◆ WORK ORDER
Omit the pictures and return exactly the stretch of the material below from the line with "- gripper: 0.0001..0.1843" through the line with "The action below".

◆ EXERCISE INPUTS
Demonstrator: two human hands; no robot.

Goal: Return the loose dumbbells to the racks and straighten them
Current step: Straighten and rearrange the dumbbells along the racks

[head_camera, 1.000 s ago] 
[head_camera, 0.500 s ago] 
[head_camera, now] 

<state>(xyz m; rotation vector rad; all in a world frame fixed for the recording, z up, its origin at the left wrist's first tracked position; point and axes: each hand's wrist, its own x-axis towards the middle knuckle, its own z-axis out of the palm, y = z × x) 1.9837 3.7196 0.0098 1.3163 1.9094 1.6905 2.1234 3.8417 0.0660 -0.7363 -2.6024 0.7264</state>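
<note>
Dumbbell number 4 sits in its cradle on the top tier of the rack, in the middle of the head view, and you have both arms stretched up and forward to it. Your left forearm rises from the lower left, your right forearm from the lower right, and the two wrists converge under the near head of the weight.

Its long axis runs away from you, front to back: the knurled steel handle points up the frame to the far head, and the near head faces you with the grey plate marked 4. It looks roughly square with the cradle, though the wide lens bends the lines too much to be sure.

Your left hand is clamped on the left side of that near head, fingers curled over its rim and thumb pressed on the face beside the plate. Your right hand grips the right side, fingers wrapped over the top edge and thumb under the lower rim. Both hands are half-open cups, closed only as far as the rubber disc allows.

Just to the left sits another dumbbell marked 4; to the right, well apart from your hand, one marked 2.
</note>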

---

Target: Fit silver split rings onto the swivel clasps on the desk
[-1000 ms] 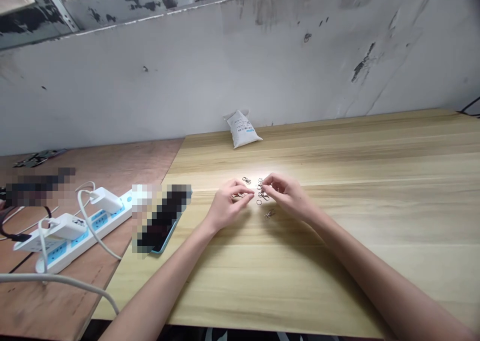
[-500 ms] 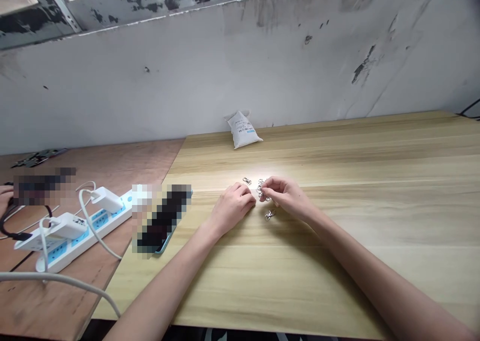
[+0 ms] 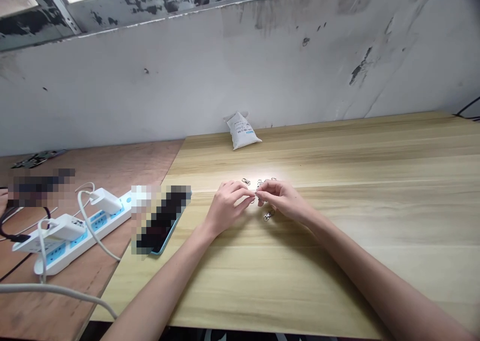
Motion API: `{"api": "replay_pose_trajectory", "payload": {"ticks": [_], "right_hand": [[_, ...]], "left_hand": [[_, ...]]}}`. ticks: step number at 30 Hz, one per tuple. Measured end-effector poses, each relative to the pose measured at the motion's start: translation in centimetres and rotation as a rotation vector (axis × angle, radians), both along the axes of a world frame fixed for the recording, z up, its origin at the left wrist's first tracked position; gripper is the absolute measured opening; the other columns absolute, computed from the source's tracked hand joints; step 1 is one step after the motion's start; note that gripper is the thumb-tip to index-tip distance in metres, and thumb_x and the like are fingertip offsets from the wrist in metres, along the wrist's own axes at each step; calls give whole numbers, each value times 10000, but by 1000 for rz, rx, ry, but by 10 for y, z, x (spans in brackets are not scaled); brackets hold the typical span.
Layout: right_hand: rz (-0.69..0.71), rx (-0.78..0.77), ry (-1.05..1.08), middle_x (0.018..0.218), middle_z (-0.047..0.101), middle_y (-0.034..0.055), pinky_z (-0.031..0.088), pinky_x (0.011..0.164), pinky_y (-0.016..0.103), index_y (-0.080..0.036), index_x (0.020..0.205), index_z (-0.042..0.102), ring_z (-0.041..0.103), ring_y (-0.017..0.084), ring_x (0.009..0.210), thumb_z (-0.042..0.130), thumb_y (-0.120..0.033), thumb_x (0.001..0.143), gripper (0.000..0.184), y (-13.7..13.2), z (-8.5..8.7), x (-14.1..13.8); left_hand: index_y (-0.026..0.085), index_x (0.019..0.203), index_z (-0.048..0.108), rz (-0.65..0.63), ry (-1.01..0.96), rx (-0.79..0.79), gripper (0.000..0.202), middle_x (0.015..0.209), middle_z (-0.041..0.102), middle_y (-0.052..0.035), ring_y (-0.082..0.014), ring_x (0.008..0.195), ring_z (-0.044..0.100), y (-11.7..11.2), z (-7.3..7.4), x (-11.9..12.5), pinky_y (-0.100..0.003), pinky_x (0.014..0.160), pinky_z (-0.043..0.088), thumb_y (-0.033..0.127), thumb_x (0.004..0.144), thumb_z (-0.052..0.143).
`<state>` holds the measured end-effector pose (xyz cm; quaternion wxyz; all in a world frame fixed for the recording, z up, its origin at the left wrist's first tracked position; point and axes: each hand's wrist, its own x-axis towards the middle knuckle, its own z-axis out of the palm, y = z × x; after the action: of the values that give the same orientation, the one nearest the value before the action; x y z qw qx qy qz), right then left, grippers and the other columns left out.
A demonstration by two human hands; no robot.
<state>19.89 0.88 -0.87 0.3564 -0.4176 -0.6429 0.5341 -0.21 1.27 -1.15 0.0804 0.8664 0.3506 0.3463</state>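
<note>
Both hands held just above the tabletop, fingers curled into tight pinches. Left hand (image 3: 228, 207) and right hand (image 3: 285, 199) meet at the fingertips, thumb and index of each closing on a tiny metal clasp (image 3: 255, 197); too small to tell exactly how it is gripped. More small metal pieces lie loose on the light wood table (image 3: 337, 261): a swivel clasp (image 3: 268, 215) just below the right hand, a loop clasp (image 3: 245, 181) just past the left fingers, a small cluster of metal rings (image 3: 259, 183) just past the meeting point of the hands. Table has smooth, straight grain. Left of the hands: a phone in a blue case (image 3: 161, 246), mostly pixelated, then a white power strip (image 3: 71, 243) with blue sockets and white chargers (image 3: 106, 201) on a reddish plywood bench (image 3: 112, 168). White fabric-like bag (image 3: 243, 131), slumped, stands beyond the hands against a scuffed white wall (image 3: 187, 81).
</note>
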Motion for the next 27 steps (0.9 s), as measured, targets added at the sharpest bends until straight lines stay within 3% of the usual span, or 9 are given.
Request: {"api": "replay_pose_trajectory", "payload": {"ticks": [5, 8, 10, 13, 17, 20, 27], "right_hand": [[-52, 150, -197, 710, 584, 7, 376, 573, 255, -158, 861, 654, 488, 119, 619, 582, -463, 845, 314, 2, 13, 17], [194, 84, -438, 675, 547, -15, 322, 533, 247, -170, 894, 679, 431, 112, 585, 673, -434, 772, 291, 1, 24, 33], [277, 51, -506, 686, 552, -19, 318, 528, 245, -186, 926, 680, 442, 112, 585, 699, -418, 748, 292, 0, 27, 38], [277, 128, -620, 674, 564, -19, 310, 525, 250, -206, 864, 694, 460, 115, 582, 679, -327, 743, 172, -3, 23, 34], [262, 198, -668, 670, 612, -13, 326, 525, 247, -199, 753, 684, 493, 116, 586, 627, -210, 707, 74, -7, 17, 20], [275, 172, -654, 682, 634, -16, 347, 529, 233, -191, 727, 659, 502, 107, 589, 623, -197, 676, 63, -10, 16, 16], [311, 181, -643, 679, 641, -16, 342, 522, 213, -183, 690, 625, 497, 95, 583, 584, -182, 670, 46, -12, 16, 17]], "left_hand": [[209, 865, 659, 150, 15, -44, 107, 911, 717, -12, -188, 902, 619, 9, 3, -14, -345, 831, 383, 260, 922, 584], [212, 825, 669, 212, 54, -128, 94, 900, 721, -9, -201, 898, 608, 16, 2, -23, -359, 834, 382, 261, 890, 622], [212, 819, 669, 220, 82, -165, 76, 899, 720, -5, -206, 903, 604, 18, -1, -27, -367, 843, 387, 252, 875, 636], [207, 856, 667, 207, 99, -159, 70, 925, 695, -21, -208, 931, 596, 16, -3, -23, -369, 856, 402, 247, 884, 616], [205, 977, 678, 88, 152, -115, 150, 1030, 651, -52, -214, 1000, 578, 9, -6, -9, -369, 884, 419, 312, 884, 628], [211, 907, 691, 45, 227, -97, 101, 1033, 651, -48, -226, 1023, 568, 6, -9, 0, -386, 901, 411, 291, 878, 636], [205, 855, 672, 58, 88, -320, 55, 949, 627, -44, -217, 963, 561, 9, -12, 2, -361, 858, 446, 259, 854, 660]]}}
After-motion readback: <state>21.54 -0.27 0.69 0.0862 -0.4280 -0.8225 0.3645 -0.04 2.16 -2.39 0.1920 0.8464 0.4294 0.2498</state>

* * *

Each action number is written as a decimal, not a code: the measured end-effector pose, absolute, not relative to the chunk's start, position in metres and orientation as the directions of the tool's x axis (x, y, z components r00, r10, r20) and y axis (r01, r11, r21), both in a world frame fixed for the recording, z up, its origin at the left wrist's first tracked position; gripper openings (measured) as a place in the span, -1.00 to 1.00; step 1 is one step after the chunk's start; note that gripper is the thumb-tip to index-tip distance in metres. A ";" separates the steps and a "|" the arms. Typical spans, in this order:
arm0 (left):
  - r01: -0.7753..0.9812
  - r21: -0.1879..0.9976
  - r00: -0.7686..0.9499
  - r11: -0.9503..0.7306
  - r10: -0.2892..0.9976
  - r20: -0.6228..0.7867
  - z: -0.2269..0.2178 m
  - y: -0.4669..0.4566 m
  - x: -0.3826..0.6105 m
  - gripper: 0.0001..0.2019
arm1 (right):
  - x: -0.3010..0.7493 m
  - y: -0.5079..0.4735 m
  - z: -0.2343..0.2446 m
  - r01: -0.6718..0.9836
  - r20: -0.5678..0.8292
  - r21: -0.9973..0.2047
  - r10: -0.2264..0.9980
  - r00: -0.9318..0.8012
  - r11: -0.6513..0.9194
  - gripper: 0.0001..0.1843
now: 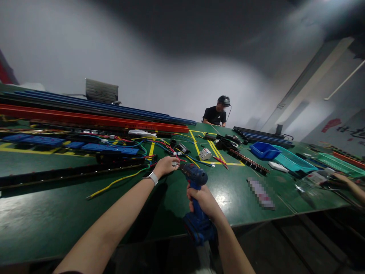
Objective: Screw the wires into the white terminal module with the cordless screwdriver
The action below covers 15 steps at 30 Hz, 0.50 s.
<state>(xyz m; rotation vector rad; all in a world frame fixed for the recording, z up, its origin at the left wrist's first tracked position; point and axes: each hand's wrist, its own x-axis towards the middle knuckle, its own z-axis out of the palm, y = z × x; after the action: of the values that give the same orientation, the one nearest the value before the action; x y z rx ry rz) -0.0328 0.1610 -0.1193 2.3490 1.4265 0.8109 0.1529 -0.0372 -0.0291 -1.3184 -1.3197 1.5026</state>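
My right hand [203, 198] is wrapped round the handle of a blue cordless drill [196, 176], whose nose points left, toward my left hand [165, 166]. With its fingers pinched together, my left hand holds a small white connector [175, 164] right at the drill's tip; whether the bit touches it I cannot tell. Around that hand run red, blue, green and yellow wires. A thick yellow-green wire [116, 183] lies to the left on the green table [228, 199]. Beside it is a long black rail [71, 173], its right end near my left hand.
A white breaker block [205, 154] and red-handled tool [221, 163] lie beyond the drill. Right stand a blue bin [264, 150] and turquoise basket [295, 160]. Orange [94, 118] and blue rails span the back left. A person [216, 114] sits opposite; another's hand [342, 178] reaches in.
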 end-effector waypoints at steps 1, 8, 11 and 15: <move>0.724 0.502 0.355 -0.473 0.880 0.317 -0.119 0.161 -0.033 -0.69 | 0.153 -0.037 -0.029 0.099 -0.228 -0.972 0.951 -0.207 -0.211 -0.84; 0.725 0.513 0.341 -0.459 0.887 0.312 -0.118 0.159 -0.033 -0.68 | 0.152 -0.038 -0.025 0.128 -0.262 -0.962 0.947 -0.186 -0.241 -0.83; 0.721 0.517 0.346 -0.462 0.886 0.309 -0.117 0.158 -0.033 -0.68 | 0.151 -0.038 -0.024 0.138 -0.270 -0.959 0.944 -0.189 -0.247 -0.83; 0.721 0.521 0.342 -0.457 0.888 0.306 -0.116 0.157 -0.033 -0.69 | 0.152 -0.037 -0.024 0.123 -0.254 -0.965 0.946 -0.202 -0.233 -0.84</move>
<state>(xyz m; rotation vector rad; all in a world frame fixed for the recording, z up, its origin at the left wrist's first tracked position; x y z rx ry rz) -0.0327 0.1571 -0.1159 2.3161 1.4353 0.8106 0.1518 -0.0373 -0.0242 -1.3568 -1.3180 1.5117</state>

◆ TASK ANSWER
  - gripper: 0.0001..0.1843
now: 
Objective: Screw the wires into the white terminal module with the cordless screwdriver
The action below covers 15 steps at 30 Hz, 0.50 s.

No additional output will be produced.